Dear
Everybody
Perhaps
not all of you are aware, but IAPR is not only an affiliate organization of
independent national societies, but is itself an affiliate member of a larger
organization called the International Federation for Information Processing (IFIP).
As the newsletter editor, I regularly receive the newsletter of IFIP which I
scan for items which might interest the readers of this newsletter. I read with
interest in the latest issue of the IFIP newsletter a news item which I found
perhaps a little disturbing: the world's first paper-less conference was held
last year in Australia. Extracts are re-produced on page 8. Panic! Is that the
end of conferencing? Shall we all start sending our presentations to a mailing
list of interested people in a multimedia CD-ROM, who will browse through them
at their pace, come back through the Internet for comments and thus advance the
frontier of Science without the extra expense of banquets, airfares, etc? Will
our sponsors catch up on the idea and stop approving money for travelling?

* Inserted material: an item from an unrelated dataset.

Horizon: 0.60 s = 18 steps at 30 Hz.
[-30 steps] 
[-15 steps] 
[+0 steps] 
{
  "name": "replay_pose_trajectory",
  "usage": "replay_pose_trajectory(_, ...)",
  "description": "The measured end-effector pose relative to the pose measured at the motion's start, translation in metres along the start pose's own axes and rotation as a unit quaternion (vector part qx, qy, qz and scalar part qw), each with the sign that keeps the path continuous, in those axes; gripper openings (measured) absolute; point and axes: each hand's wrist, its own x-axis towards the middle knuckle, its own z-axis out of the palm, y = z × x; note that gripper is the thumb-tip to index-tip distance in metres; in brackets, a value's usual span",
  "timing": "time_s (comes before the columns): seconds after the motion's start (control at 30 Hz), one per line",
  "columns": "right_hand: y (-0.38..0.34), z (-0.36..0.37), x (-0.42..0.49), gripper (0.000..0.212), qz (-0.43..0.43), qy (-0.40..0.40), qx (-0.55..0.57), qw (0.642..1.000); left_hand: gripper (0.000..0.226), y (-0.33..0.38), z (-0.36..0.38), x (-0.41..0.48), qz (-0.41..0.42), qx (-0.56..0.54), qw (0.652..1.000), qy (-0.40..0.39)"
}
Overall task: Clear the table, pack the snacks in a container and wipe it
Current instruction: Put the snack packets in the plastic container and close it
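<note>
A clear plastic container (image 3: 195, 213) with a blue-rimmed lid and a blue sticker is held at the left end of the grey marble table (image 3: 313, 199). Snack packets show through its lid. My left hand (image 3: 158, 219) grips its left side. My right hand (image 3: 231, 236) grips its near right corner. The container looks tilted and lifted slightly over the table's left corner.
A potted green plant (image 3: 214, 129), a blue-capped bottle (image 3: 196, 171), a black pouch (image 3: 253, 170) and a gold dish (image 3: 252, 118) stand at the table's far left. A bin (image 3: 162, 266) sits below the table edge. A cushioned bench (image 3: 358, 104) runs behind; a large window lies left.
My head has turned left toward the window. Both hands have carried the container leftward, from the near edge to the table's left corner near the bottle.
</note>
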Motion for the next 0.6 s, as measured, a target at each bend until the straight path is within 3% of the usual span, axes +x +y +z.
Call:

Panic! Panic! Shall we start having teleconferences without ever leaving the
four walls of our offices and our computer screens? More panic! More panic!
Perhaps,
that is the shape of things to come. At the moment, however, if you read the
article more carefully, you will see that there was actually a meeting where
people held discussions on short talks they gave and the multimedia
presentations they had prepared. Nevertheless, it will not surprise me in the
least if the bleak picture I painted above will come sooner or later as the
issue of money comes in. Part of the article, which I did not reproduce here,
contained the interesting item of information that it has been calculated that
it costs less to educate a student using multimedia technology than
conventional methods. When such ideas catch up, according to my opinion, will
be the beginning of the human race losing a major means of communication: the
body language. It is believed that 60% of human communication is not verbal.
True, this 60% includes pictures which a computer can reproduce, but it mainly
includes the body language which no computer can reproduce. It includes the eye
contact and the gestures of the teacher/lecturer which no multimedia course
will use. The skill of conveying intricate information by these means will
gradually diminish as it will not be passed from teacher to pupil and on. But
money rules the world! Alarmist? Perhaps!
At
the moment, however, things proposed in our immediate concern are much more
mild in nature: there have been some voices in IAPR who would like this
newsletter to go fully electronic. "It is too expensive!" "We
chop trees down!" What do you think? Please drop me a line if you have
views on the matter either way. Shall we become another Vision-list or
pixel-volume or perhaps just the IAPR listo-volume?